WHAT TO PRODUCE:
Show, from the entries below, every line in which "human" appears.
• • • • •
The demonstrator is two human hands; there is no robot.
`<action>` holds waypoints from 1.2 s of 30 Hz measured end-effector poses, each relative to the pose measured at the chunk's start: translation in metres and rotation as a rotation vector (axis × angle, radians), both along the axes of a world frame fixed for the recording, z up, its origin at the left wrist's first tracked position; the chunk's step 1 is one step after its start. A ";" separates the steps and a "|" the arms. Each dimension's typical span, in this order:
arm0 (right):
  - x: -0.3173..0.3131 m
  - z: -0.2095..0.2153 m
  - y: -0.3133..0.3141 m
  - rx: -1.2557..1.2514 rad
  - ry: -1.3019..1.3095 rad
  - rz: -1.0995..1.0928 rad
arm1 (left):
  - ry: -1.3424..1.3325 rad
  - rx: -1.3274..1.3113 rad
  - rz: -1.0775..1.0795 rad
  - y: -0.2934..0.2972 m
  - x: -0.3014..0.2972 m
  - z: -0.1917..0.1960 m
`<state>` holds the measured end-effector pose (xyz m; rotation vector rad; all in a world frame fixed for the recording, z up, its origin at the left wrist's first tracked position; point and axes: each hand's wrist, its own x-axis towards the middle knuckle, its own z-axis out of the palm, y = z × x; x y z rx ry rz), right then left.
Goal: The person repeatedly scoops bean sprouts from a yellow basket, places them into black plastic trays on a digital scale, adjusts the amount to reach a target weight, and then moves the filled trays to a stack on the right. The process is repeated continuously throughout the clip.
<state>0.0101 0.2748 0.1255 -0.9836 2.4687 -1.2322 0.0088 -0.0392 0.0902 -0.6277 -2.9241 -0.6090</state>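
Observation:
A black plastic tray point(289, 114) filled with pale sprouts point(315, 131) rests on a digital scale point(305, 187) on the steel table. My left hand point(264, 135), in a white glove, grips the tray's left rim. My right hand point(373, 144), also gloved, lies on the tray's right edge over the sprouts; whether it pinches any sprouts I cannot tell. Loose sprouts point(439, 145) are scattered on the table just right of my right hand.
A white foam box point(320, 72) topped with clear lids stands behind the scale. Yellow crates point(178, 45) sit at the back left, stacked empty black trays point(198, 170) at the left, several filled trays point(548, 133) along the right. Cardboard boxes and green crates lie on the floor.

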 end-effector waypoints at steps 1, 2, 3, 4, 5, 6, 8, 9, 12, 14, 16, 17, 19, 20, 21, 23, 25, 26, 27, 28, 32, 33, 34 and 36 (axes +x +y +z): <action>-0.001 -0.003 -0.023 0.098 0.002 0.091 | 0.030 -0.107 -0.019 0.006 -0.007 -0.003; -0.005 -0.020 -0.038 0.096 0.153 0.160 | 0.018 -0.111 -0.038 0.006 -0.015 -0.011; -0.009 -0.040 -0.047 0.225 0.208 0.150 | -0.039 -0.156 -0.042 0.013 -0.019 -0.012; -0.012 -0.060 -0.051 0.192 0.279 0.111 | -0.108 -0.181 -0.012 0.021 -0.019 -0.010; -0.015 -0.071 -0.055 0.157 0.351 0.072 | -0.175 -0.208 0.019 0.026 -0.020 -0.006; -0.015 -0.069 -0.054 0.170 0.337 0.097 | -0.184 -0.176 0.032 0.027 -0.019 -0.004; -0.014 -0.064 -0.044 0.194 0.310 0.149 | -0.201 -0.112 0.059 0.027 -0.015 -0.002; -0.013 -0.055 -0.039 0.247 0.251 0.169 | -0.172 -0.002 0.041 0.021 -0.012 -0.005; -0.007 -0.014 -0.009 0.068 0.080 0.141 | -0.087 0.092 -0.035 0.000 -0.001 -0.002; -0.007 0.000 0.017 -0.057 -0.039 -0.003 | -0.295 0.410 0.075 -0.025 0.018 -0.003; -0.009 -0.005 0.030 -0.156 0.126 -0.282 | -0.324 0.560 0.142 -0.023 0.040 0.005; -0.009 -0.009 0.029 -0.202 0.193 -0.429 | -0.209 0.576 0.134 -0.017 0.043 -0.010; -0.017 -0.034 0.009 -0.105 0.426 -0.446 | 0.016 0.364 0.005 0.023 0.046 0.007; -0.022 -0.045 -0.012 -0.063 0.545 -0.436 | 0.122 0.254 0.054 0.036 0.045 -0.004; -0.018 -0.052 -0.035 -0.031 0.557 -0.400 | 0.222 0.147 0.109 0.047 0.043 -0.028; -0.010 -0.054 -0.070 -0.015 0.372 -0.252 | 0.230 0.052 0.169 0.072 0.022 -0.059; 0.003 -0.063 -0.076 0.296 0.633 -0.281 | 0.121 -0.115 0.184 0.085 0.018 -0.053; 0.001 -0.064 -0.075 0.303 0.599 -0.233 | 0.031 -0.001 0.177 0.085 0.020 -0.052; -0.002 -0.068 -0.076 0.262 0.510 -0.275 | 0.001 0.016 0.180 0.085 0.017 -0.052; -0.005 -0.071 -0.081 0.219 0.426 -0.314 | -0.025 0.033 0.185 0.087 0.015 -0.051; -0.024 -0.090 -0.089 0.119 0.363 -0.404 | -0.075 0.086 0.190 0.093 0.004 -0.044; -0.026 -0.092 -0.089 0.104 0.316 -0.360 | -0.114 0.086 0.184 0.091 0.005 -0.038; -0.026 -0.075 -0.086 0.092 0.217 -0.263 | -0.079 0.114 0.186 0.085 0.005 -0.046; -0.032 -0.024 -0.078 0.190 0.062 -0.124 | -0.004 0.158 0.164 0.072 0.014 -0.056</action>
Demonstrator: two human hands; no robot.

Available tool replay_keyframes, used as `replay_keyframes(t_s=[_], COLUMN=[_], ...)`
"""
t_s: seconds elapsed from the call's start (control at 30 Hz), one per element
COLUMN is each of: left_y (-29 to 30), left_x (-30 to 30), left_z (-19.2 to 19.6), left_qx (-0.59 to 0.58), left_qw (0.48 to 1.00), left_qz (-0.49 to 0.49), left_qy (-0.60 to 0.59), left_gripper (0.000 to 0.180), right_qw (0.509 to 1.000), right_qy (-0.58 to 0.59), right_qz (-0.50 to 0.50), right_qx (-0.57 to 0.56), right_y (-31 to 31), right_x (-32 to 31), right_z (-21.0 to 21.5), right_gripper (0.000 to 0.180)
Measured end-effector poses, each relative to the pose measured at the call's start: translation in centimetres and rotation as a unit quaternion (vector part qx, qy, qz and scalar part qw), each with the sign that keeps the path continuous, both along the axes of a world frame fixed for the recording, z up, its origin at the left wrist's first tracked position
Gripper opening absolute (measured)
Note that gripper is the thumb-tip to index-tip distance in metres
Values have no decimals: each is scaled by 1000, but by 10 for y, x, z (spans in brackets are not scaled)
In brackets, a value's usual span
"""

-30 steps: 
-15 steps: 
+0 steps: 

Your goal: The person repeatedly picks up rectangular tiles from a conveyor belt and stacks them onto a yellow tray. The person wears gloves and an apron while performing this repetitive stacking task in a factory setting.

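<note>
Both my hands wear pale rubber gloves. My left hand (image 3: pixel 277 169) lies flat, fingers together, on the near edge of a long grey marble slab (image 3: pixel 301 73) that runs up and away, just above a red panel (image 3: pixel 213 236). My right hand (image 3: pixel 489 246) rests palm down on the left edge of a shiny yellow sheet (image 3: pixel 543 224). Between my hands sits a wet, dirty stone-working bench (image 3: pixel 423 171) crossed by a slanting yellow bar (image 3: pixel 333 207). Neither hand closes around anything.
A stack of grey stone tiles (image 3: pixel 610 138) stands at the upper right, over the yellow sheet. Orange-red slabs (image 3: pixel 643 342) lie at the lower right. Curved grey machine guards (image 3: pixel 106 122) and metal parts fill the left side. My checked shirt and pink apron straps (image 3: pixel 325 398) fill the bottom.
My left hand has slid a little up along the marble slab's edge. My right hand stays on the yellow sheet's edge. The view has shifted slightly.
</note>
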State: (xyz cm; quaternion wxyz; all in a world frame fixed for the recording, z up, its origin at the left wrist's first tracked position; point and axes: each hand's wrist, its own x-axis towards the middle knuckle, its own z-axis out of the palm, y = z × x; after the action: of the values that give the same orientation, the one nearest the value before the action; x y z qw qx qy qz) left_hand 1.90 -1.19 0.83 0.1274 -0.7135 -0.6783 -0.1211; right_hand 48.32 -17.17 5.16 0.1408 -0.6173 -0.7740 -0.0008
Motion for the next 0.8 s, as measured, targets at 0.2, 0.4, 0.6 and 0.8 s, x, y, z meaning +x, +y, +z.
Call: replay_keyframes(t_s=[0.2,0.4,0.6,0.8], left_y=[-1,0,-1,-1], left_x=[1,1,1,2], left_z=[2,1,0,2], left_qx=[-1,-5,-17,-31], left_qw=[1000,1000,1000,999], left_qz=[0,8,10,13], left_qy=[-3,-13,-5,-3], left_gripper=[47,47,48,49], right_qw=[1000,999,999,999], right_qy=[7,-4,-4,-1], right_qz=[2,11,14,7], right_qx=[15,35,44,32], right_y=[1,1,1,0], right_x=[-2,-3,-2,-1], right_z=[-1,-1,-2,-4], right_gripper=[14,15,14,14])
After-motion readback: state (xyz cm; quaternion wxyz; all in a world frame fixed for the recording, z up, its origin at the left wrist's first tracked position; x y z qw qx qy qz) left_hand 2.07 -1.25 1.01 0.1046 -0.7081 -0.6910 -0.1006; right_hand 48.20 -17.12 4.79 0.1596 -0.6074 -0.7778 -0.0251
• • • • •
SOLUTION TO THIS TASK:
The demonstrator is two human hands; there is no robot.
Demonstrator: two human hands; no robot.

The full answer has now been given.